Planning advocates argue that the Pentagon is missing the boat and needs to think of suicide beyond just a mental health problem. They say troops would benefit from receiving guidance on more complex investment strategies and solutions to their financial problems, including burdensome debt. 
 
According to Defense Department statistics, financial trouble along with mental illness, marital problems and substance abuse are some of the top factors behind military suicides. And interestingly enough – counter to what many may believe – more than 50 per cent of military suicides were among members who were never deployed to the battlefield, according to a Pentagon study, which looked at 350 active-military suicides in 2012.
 
 “We know that financial problems are one of the leading factors that immediately precede suicide among members of the military,” Craig Bryan, a veteran and executive director of the University of Utah's National Center for Veterans Studies, told financialplanning.com. “There are life stressors that are perceived as being unsolvable and never-ending, and suicidology is seen as being a coping strategy.”
 
And there’s another catch to this suicide trend – life insurance payouts.

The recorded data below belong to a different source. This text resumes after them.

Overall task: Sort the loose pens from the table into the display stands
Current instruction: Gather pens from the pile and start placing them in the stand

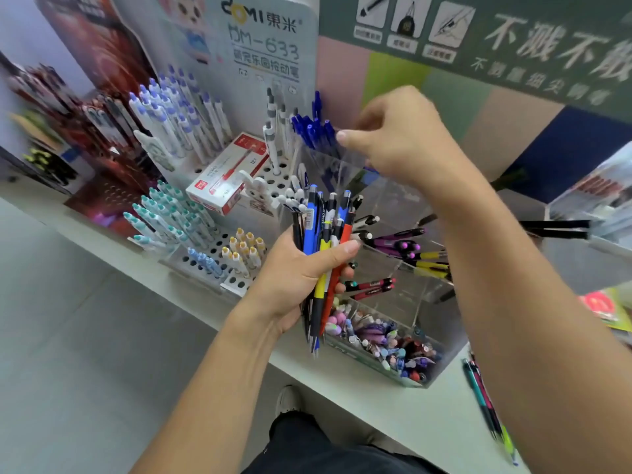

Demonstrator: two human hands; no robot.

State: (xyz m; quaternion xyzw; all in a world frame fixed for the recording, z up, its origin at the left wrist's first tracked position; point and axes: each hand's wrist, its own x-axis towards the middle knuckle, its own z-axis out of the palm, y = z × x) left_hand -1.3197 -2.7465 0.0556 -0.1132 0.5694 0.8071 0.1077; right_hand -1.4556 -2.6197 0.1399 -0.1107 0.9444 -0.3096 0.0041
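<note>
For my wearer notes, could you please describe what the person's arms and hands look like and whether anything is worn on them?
Both forearms are bare up to the frame edge, with no sleeves showing. The left hand and right hand carry no gloves, rings, watch or bracelet that I can see. Fingernails are short and unpainted.

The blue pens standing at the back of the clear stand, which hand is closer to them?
Right. The right hand hovers just beside the blue pens; the left hand is lower, holding a bundle of pens.
</note>
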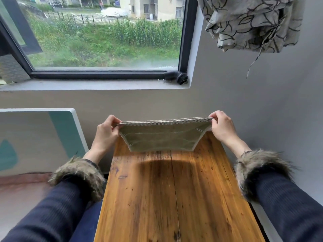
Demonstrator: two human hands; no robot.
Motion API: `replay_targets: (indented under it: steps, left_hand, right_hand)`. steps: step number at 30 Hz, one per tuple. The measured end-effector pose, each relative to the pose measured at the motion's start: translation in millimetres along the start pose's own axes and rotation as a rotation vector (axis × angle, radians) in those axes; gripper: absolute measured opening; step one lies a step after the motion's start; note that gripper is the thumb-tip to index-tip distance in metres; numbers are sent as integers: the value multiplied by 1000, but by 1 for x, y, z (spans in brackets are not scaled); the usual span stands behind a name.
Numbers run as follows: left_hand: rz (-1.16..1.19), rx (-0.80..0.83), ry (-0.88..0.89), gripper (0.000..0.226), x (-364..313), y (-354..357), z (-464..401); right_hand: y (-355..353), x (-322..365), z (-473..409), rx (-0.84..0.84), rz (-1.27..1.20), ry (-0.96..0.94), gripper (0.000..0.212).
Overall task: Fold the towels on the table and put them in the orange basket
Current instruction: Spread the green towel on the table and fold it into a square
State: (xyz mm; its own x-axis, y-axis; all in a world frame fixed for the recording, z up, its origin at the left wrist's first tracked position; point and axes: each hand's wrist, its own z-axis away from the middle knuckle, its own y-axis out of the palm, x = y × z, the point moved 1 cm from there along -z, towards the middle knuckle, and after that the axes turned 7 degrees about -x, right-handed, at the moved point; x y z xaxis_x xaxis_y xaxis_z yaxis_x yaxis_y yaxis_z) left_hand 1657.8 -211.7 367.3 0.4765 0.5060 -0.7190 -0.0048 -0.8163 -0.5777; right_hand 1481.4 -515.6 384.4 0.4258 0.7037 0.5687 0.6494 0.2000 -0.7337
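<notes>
Here the towel [161,139] hangs in the air above the far end of the table [171,198], stretched between both hands and doubled over, so that its patterned woven border runs along the top edge and the olive body drops toward the wood without quite seeming to rest on it. The left hand [105,132] pinches the top left corner between thumb and curled fingers; the right hand [222,126] pinches the top right corner the same way — both grips are tight and the upper edge is pulled nearly straight. To do this fold well, I would judge that the two layers want matching at the corners first, since the lower edge looks narrower than the top and the side hems slant inward, which may mean the halves are not squared. Keeping the tension even, the towel could be lowered flat onto the bare boards near the person, the hanging edge touching down first, then smoothed before the next fold — letting one corner go early would likely let the layers slip. The orange basket is not in view, so where the folded piece must go cannot be told from here, and no other towels show on the table. As for writing: no brand, tag or label can be read on the towel, and nothing legible shows on the table or the leaf-printed curtain [251,23] knotted up at the upper right.
</notes>
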Motion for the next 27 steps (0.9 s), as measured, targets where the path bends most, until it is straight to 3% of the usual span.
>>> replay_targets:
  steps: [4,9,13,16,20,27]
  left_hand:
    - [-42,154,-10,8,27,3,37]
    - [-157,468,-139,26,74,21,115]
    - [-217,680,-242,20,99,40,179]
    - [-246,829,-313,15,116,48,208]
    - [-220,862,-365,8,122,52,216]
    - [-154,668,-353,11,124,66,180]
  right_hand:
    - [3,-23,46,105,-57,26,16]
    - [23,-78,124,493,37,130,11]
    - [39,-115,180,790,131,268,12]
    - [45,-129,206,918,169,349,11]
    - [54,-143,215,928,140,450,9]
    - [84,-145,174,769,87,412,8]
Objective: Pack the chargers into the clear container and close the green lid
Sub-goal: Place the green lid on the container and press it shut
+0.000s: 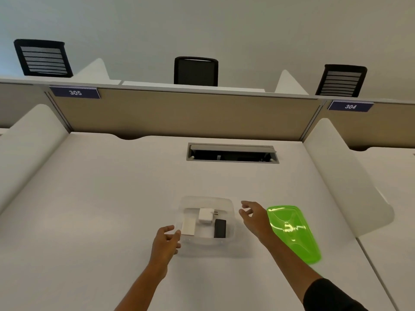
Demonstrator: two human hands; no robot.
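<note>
— How far along is the packing, going by what lies on the wide white worktop (112, 209)?

— The filling looks done, I'd judge. The clear rectangular plastic container (207, 243) sits near the front middle, and three chargers lie in it: a flat white oblong charger (188, 226) at the left, a white cube-shaped charger with metal prongs (206, 215) at the back, and a small black block charger (220, 228) at the right. I can see no charger left outside.

— And the lid?

— Not on yet. The translucent green plastic lid (294, 234) lies flat on the worktop just to the right of the container, apart from it.

— What are the hands doing?

— The left hand (167, 240) is at the container's near left corner, fingers loosely curled and holding nothing; whether it touches the wall I cannot tell. The right hand (252, 215) hovers open and empty between container and lid.

— So what remains?

— Picking up the lid and pressing it shut, probably with the right hand, which is nearest.
</note>
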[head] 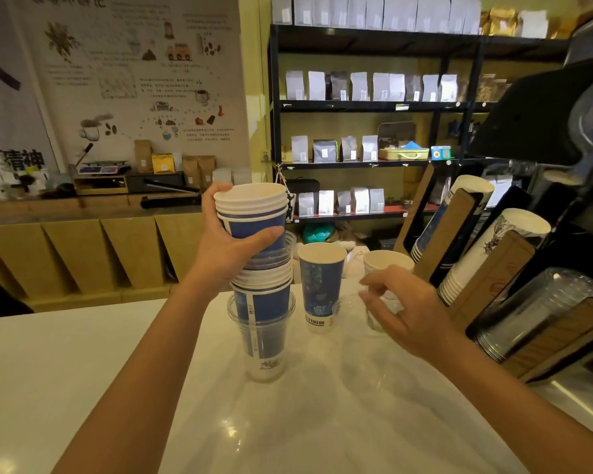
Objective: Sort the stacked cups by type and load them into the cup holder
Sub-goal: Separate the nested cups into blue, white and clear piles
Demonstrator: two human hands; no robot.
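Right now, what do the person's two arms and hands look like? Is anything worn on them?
Both arms are bare as far up as the picture shows: no sleeves, gloves, watch, rings or bracelets visible on the left hand or the right hand. The fingernails look short and unpainted.

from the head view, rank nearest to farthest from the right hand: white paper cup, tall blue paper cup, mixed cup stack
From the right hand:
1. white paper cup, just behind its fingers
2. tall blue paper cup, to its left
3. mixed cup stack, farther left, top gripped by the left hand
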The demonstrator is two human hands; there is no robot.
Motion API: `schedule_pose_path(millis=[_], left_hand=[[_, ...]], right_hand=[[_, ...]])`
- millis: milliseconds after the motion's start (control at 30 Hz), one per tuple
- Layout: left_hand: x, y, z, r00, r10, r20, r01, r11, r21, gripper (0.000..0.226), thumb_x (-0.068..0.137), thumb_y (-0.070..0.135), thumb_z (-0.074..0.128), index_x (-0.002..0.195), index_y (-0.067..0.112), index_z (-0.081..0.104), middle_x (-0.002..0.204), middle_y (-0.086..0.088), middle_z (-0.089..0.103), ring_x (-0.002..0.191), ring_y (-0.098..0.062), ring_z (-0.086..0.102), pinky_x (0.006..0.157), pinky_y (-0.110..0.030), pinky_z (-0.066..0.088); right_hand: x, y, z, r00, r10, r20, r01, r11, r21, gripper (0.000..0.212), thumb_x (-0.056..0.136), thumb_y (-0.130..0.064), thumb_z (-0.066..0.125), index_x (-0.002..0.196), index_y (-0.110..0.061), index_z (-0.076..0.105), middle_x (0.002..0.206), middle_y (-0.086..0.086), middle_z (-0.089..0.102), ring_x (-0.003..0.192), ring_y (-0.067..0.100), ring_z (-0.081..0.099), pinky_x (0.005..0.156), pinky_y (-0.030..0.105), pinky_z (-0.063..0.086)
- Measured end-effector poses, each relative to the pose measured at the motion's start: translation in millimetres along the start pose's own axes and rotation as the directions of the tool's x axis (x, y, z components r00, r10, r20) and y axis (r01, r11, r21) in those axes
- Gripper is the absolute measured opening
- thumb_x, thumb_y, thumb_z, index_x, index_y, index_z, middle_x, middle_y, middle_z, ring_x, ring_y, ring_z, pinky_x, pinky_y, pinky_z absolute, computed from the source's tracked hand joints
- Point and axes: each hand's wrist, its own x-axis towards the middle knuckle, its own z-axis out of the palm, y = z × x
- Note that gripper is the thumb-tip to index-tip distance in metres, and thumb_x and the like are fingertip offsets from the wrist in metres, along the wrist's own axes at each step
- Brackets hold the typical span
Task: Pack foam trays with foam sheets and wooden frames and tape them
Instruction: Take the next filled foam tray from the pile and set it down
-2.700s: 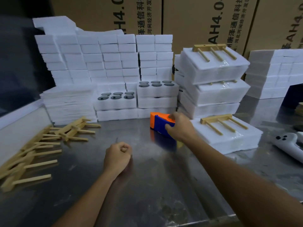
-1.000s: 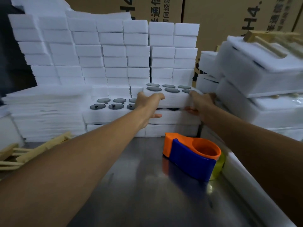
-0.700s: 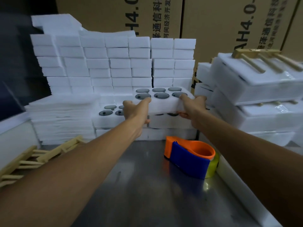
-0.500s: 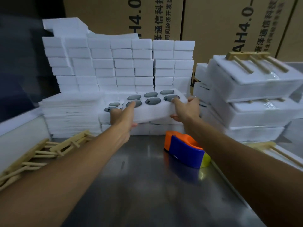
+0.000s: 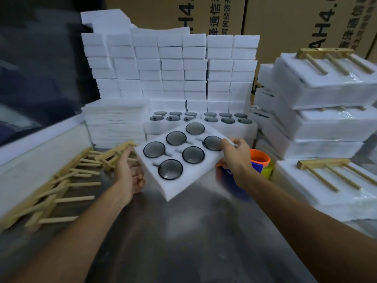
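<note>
A white foam tray (image 5: 183, 181) with several dark round lenses in its pockets hangs tilted low over the steel table (image 5: 183, 237), turned at an angle. My right hand (image 5: 234, 158) grips its right edge, thumb on top beside a lens. My left hand (image 5: 128, 172) is right beside the tray's left edge, fingers loosely apart, with nothing in its grasp. A stack of thin foam sheets (image 5: 114, 123) stands behind at the left. Loose wooden frames (image 5: 61, 190) lie piled at the left. The orange and blue tape dispenser (image 5: 260, 159) sits just behind my right hand.
More lens-filled trays (image 5: 224, 124) sit at the back centre, before a wall of white foam blocks (image 5: 173, 68). Wrapped packs topped with wooden frames (image 5: 326, 180) are stacked at the right (image 5: 326, 88). Cardboard boxes (image 5: 285, 17) stand behind. A white ledge (image 5: 40, 144) borders the left.
Both hands lifted the tray off the back stack and drew it toward me and down over the table, turning it. My left hand has come off its edge.
</note>
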Motion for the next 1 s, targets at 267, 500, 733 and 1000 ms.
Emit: schedule_pose_path(millis=[267,500,733,1000], left_hand=[[0.6,2.4,-20.1,0.907,-0.085,0.412,-0.072,0.934,0.351,0.051,0.064,0.062,0.071,0.095,0.021,0.076,0.100,-0.013,0.069,0.082,-0.031,0.063,0.061,-0.031,0.042],[-6.9,-8.7,-1.6,0.880,-0.020,0.474,-0.335,0.680,0.652,0.064,0.050,0.079,0.071,0.096,0.036,0.059,0.087,-0.009,0.072,0.066,-0.017,0.063,0.062,-0.032,0.039],[-0.5,-21.6,5.7,0.912,0.144,0.385,-0.395,0.567,0.723,0.058,0.078,0.071,0.053,0.080,0.014,0.048,0.048,-0.005,0.062,0.034,-0.021,0.049,0.032,-0.017,0.028],[13.1,-39.0,19.8,0.895,0.416,0.160,-0.428,0.703,0.568,0.024,0.079,0.040,0.076,0.084,0.020,0.063,0.080,0.007,0.065,0.067,-0.001,0.059,0.057,-0.012,0.042]], right_hand=[[1.7,24.0,-5.8,0.993,0.082,0.088,-0.069,0.988,-0.142,0.011,0.090,-0.022,0.055,0.090,-0.014,0.063,0.070,0.003,0.065,0.042,0.010,0.057,0.042,0.023,0.043],[8.0,30.8,1.9,0.992,0.100,0.072,-0.098,0.995,-0.031,0.014,0.085,-0.029,0.069,0.093,-0.018,0.072,0.087,0.004,0.077,0.084,0.024,0.071,0.079,0.041,0.060],[-0.2,41.1,7.7,0.957,0.225,0.184,-0.239,0.969,0.060,0.015,0.084,-0.017,0.069,0.098,-0.012,0.074,0.089,0.011,0.076,0.082,0.028,0.073,0.064,0.033,0.056],[-4.4,44.6,13.5,0.949,0.238,0.209,-0.253,0.966,0.052,0.034,0.093,-0.005,0.057,0.125,-0.016,0.058,0.100,-0.003,0.063,0.081,0.009,0.063,0.049,0.016,0.049]])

The majority of active-duty soldiers in the U.S. hold a US$400,000 government life insurance policy, which will be paid out even if the death is ruled a suicide – unlike most insurance policies.  Survivors are also eligible to receive an immediate $100,000 death benefit. Of the 350 active-duty military suicides in 2012, most of the survivors received life insurance payouts, reported the Pentagon.
 
Canada may want to take notes, as military suicides are hardly a foreign problem here. (continued)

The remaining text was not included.